_PROBLEM DETAILS:_ Reproduce exactly, and solely, the lines running from the top of the data below through the line with "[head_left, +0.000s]", both inclusive. Omit pictures.
···
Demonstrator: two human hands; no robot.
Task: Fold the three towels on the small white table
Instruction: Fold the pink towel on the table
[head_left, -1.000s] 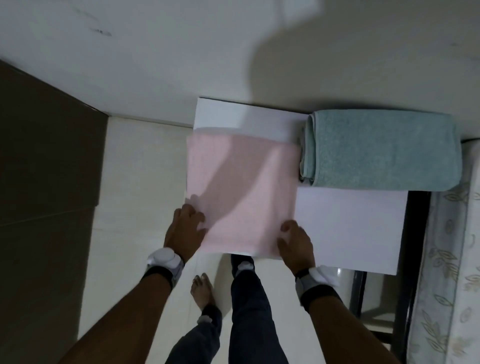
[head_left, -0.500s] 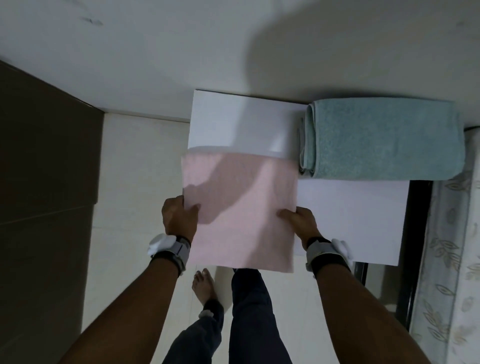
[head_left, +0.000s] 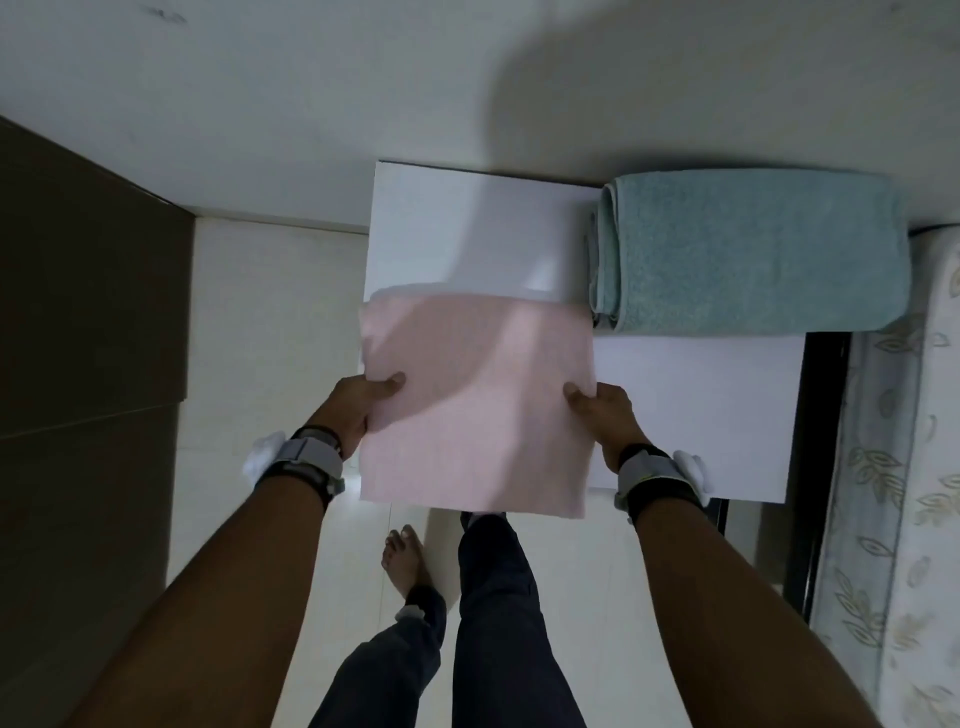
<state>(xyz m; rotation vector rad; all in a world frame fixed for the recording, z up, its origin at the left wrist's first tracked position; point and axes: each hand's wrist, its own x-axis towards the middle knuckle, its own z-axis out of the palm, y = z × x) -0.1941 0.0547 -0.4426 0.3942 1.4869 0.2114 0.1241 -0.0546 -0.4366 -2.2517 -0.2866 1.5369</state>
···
_ANSWER TO THIS TASK:_
Demonstrator: two human hands; no robot.
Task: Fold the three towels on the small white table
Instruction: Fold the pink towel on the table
[head_left, -1.000s] 
[head_left, -0.500s] 
[head_left, +0.000s] 

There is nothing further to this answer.